Robert E. Morris, DDS ’69, MPH
Dr. Robert Morris is a graduate of the University of Maryland School of Dentistry (UMSOD) and a highly esteemed international public health expert. His varied lifelong contributions have significantly improved the health and quality of life for vulnerable populations throughout the world, particularly children, refugees, victims of war, and those living with HIV/AIDS.
A public health pioneer, champion of health education, and longtime philanthropist, Morris and his wife, Jill Morris, are among the co-founders of the Mai Tam House of Hope in Vietnam, which provides medicine, food, housing, and educational and income-generating opportunities to mothers and children affected by HIV/AIDS.
Closer to home, he established a scholarship fund for students from Trinidad and Tobago at the College of the Holy Cross in Massachusetts, where he earned his bachelor’s degree in 1965. Now retired, Morris serves as the Mai Tam House of Hope’s international health consultant and continues to work with organizations that provide free medical care to child victims of war.

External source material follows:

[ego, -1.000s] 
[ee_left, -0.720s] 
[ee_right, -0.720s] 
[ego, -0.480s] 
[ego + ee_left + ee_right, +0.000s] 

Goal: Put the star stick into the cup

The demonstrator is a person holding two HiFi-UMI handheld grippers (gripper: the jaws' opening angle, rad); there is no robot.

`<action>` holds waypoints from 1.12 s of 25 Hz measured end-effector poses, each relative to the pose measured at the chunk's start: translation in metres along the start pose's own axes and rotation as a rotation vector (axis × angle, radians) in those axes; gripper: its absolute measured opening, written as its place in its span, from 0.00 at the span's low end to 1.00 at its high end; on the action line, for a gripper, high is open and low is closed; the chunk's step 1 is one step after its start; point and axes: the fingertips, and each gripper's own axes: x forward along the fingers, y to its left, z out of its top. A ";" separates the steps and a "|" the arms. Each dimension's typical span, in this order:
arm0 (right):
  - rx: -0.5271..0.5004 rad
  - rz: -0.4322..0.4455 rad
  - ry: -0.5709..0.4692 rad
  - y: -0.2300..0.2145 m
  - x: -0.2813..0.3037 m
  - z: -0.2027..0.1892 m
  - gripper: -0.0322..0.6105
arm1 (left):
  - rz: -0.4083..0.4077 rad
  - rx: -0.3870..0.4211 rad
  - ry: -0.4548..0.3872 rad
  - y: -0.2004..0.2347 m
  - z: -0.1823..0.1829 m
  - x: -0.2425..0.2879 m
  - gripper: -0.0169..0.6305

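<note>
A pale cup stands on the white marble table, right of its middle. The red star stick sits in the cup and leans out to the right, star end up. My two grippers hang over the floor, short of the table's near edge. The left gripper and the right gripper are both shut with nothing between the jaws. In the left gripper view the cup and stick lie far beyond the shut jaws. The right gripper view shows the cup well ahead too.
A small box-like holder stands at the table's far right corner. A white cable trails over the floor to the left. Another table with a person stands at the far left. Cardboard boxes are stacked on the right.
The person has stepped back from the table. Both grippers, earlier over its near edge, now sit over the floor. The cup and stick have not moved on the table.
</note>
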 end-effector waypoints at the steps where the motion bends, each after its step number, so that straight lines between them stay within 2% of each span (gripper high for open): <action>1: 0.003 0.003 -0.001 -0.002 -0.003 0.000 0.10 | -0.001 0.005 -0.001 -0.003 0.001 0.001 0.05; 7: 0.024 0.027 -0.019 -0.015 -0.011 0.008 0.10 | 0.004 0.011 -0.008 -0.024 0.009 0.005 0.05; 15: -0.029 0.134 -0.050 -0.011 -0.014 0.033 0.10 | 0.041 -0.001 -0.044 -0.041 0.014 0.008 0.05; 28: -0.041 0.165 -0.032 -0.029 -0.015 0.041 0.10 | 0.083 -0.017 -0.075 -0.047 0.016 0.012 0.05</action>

After graduating from UMSOD in 1969, Morris completed a two-year tour in Vietnam with the U.S. Navy, an experience that inspired his commitment to improving public health systems worldwide that has spanned more than five decades. For his service to fellow seamen and Marines, his voluntary travel to bases deep within the war zone, and his work to provide dental care to Vietnamese villagers, Morris was honored in 1970 with the U.S. Navy Achievement Medal for bravery, outstanding professionalism, and humanitarian efforts for the Vietnamese people.
In the early 1970s, Morris served on a series of volunteer projects in Baltimore and the mountain villages of Baja, Mexico. He also taught at UMSOD for three years. In 1975, he joined the Pan American Health Organization and was posted to Port of Spain, the capital of Trinidad and Tobago. As a project manager and senior lecturer, he established a school of dental nursing, which graduates dental nurses from 13 developing countries of the Caribbean, Central America, and South America. This project has dramatically increased the number of oral health clinicians available to provide children’s health care and prevention in those regions.
Morris then attended the Harvard School of Public Health, graduating in 1986 with a Master of Public Health degree. He joined the Ministry of Health in Kuwait, helping to develop a school of oral hygiene, a national university-based dental school at Kuwait University, a postgraduate training center for refugee dentists, and the Health for All 2000 Oral Health Plan, a World Health Organization-backed comprehensive oral disease prevention program for the children of Kuwait.
Iraq invaded Kuwait in 1990, and Morris became a hostage. After escaping and returning to Boston, he went back to Kuwait when the Gulf War ended. There, he served as the senior consultant to the Ministry of Health and led planning for the post-war reconstruction of the oral health sector and the implementation of a comprehensive disease prevention program for children. Applying this strategic approach to other public health issues, Morris worked with the Gulf Cooperation Council to develop seat-belt and smoking laws in the Arab Gulf States.
He has written widely on diverse topics such as quantifying HIV risk in dental care workers, the cost effect/benefits of alternative fluoride interventions, and the fluctuations in health status and incidence of maxillofacial fractures, head and neck cancers, and oral disease in relation to smoking.
In 2000, Morris was one of 11 living dentists worldwide to be honored by the World Dental Federation for lifelong service to international health and contributions to oral health research. In 2010, he was recognized by the College of the Holy Cross with the Sanctae Crucis Award, the college’s highest non-academic award for alumni. In 2014, he received the Harvard School of Public Health’s highest alumni honor, the Alumni Award of Merit, and, in 2018, he received UMSOD’s Distinguished Alumni Award.